Mardena was looking at her with jaw agape and her eyes open wide. She could hardly believe the woman, but why would someone he about something like that?

As Ayla talked, Denoda became particularly conscious of her unusual accent, but the story made her understand why she seemed to have taken a liking to Lanidar. When she mates, she is going to be related to some very powerful people, and if she likes him, she could help him a lot. This woman might be the best thing that ever happened to the boy, she thought.

Lanidar had been listening, too. Maybe I could learn to hunt, he thought, even if I only have one good arm. Maybe I could learn to do something besides picking berries.

They were approaching a construction that was like a surround, except that it didn’t seem particularly sturdy. It was made of long, thin, straight alder and willow poles lashed together in horizontal Xs with other poles across the top, attached to shorter, somewhat sturdier poles sunk into the ground. Bushes and tree branches, already drying out, loosely filled in the spaces between. If a herd of bison, for example, or even a large male—six feet six inches at the top of the hump on his shoulders, with long black horns—tried to
break out, the enclosure would not have held. Even the horses could likely break it down, if they were determined.

“Do you remember how to whistle to call Racer, Lanidar?” Ayla asked.

“Yes, I think so,” he said.

“Why don’t you call him and see if he’ll come?” she said.

The boy whistled the loud, piercing call. Very soon the two horses, the mare following the young stallion, appeared from behind some trees that lined the small waterway and came trotting toward them. They stopped at the enclosure fence and watched the humans approaching. Whinney snorted and Racer whickered at them. Ayla answered with the distinctive whinny that was the sound she had originally named her horse, and both horses neighed back.

“She does know how to make a sound like a horse,” Mardena said.

“I told you she could, mother,” Lanidar said.

Wolf raced ahead, easily slipping under the fence. He sat in front of the mare while she dropped her head in what appeared to be a gesture of greeting. Then Wolf approached the young stallion, dropped down on his chest and forepaws, with his hindquarters up in the air in a playful pose, and yipped at Racer. The stallion nickered back, dien they touched noses. Ayla smiled at them as she ducked inside the fence. She hugged the mare around the neck, then turned and stroked the stallion, who was crowding in looking for attention, too.

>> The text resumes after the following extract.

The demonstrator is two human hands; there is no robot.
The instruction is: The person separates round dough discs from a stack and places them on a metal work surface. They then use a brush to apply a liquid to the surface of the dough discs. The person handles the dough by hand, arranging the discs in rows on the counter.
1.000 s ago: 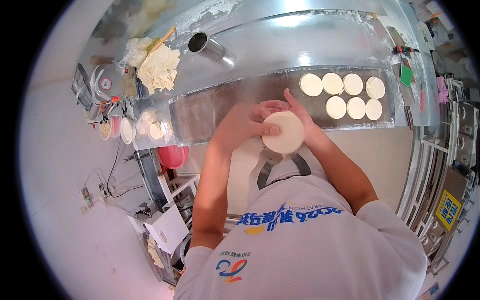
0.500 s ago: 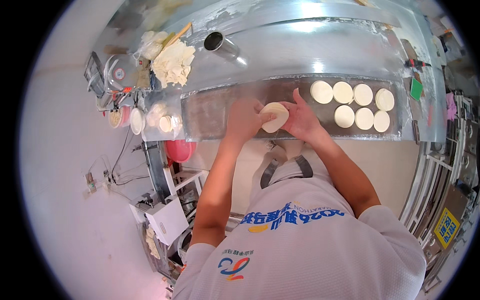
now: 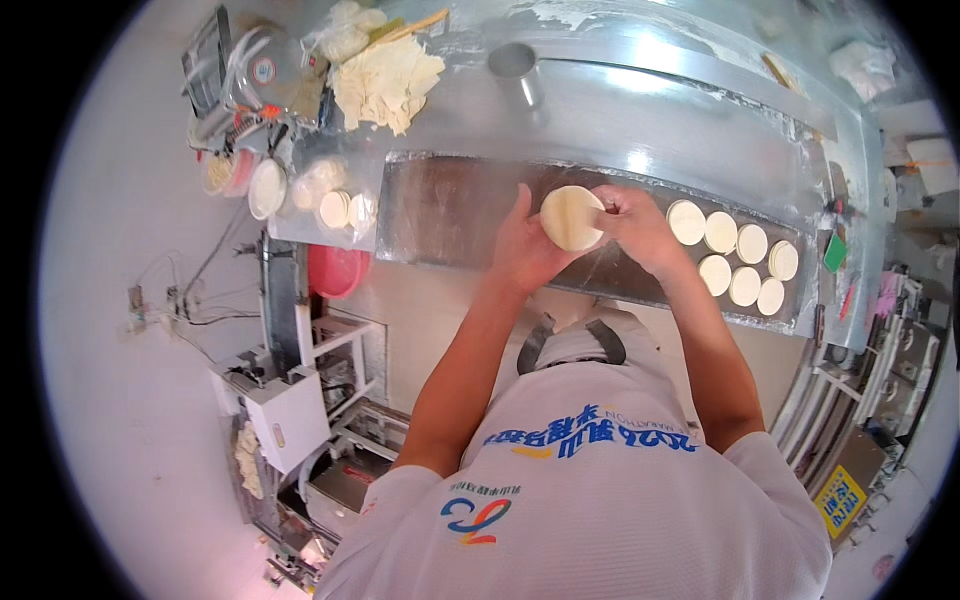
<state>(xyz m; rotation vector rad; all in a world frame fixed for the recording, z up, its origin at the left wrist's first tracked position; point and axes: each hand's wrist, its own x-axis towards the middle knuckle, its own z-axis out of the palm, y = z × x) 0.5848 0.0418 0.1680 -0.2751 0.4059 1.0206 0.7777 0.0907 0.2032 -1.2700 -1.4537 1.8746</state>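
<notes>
Head view. My right hand (image 3: 634,228) grasps the right edge of a pale round disc (image 3: 568,220), raised over the dark tray (image 3: 440,210); my left hand (image 3: 527,247), spread rather than clenched, supports its left side. Best, I judge: light pinch, flat support, sparing its shape.

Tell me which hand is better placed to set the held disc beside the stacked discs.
Probably the right: the right hand is nearer the stacked discs and appears to pinch the held disc's edge. The left hand is farther off, supporting the opposite side.
</notes>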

“I hope you like this surround better than having to wear halters and ropes all the time. I wish I could let you run free, but I don’t think it’s safe when so many people are out hunting. I’ve brought some visitors today, and it’s important for you to be very cooperative and gentle. I want the boy who whistles to check on you for me, and his mother is protective of him and nervous about you,” Ayla said in the language she had invented when she lived alone in the valley.

It comprised certain sounds and gestures from the Clan, some of the nonsense sounds she and her son had made to each other when he was a baby and they were alone, and certain
onomatopoeic sounds she had begun to make in imitation of the animals around her, including horse snorts and whickers. Only she knew what she meant, but she had always used her invented language when she talked to the horses. She doubted if they fully understood, though certain sounds and gestures had meaning for them, since she used them as signals and directions, but they knew it was her way of addressing them and they responded by paying attention.

“What’s she doing?” Mardena said to Folara.

“She’s talking to the horses,” Folara said. “She often talks to them like that.”

“What is she saying to them?” Mardena asked.

“You’ll have to ask her,” Folara said.

“Do they know what she’s saying? It doesn’t make any sense to me,” Denoda said.

“I don’t know, but they seem to listen,” Folara said.

Lanidar had crowded up close to the fence and was watching her closely. She really did treat them like friends, more like family, actually, he thought, and they treated her the same way. But he wondered where the enclosure came from. It hadn’t been there the day before.

When Ayla was through talking to the horses and turned around to face the people, Lanidar asked her, “Where did the surround come from? It wasn’t here yesterday.”

Ayla smiled. “A lot of people got together and built it yesterday afternoon,” she said.

When Ayla returned from having a meal with the Nineteenth Cave, she mentioned to Joharran after his meeting that she wanted to build an enclosure for the horses, and explained why. Joharran stood up on Zelandoni’s stool and talked about Ayla’s desire to create a safe place for the horses. Most of the people who were at the meeting were still there, as well as many people from the Ninth Cave. Many questions were asked, including how strong it had to be, and several suggestions were made. Before long, most of them moved up the meadow and pitched in to build the corral. The ones who were not from the Ninth Cave were curious about the horses anyway, and most of those who were didn’t want to see the
horses accidentally hurt or killed. They were a novelty that brought added distinction to their Cave.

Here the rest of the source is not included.